Apple has secured the third spot in Cloudflare’s Global Internet Services rankings for 2025, reinforcing its position as one of the most widely used digital ecosystems on the planet. The ranking comes from Cloudflare’s Radar Year in Review, an annual report that analyses global internet trends using data drawn from one of the world’s largest DNS and network infrastructures.
Cloudflare’s Internet Services ranking measures the relative popularity of major online platforms based on global DNS query data. In simple terms, it reflects how frequently users around the world are accessing and interacting with large internet services. In 2025, Apple finished the year firmly in third place, despite a competitive and often volatile year across the broader tech landscape.
According to the report, Apple overtook TikTok early in the year and maintained its third-place position consistently through the first half of 2025. Around July, Apple began alternating positions with Microsoft, reflecting shifts in usage patterns as Microsoft’s services performed more strongly than they did in 2024. Even with that mid-year fluctuation, Apple closed out 2025 ranked third overall.
TikTok, which Apple had surpassed earlier in the year, ended 2025 in tenth place. Cloudflare’s data notes that TikTok’s performance was affected by an unstable year shaped by regulatory pressure and uncertainty in several key markets. While some of that regulatory drama appears close to resolution, the impact on traffic and usage trends was clearly visible in the rankings.
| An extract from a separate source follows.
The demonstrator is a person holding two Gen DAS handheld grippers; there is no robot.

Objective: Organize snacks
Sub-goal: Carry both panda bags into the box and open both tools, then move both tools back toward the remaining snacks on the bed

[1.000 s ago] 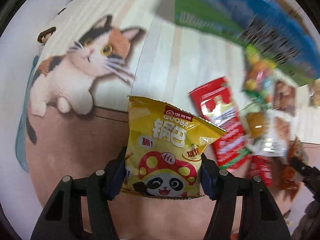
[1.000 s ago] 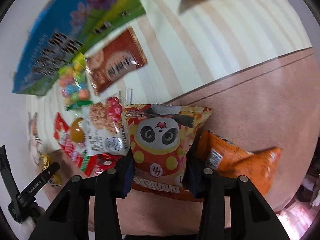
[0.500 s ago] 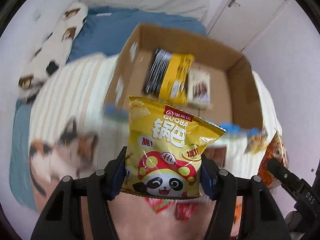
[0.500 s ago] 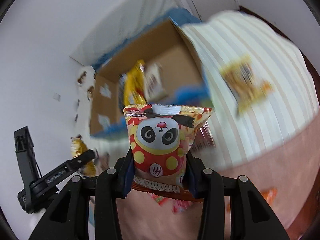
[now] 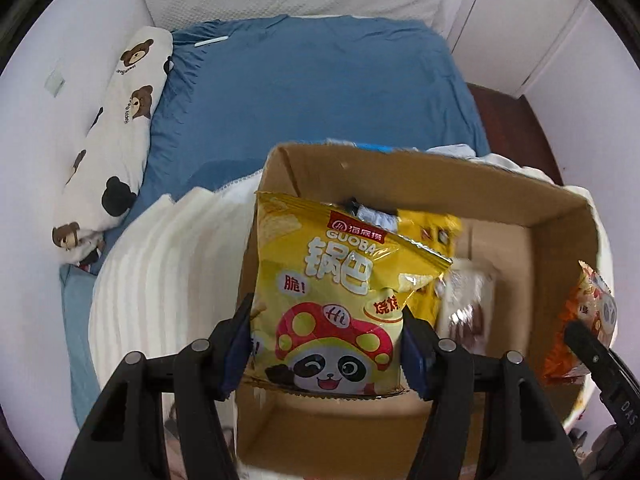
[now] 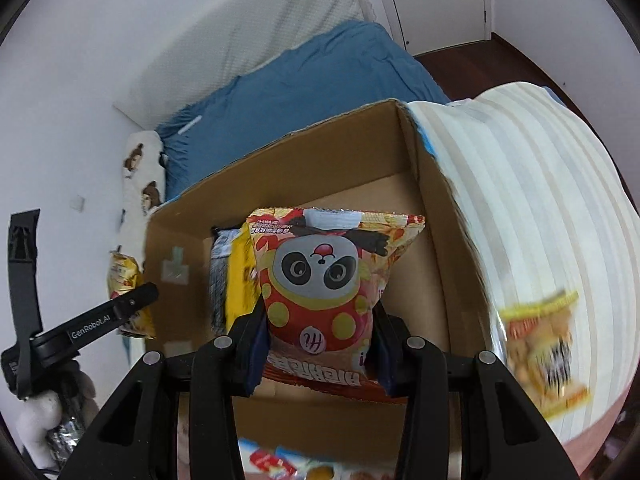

Beyond service popularity, Cloudflare’s report also offers insight into mobile traffic patterns, an area where Apple continues to show gradual but steady gains. In 2025, iOS devices accounted for 35 percent of global mobile internet traffic, while Android devices made up the remaining 65 percent. Although Android still dominates overall, Cloudflare noted that iOS increased its share by two percentage points year over year, signalling slow but consistent growth.
The distribution of mobile traffic varied significantly by region. Monaco stood out as a major outlier, with iOS responsible for around 70 percent of mobile traffic. At the other end of the spectrum, 27 countries recorded Android usage above 90 percent of mobile traffic. These included markets such as Papua New Guinea, Sudan, Malawi, Bangladesh and Ethiopia, where lower-cost Android devices remain far more accessible across a wide range of price points and form factors.
Cloudflare explained that its mobile traffic analysis is based on User-Agent data included in web requests, allowing it to calculate the share of traffic generated by different operating systems throughout the year. The company noted that Android’s global lead is largely driven by its broad availability across devices with varying capabilities and price ranges, particularly in developing markets.
The 2025 Radar Year in Review also highlighted several broader internet trends beyond Apple’s performance. Global internet traffic grew by 19 percent over the course of the year, with a noticeable acceleration beginning in August. Satellite internet provider Starlink saw its traffic double in 2025, expanding usage across more than 20 new countries and regions.
In the AI and search space, Anthropic recorded the highest crawl-to-refer ratio among leading platforms, while Google continued to dominate global search traffic. Other search engines such as Yandex, Bing and DuckDuckGo followed at a significant distance, underscoring Google’s continued grip on search behaviour worldwide.
Taken together, Cloudflare’s findings paint a picture of a maturing but still rapidly expanding internet ecosystem. Apple’s third-place finish reflects the enduring strength of its integrated services, even as competition intensifies and usage patterns shift across regions and platforms.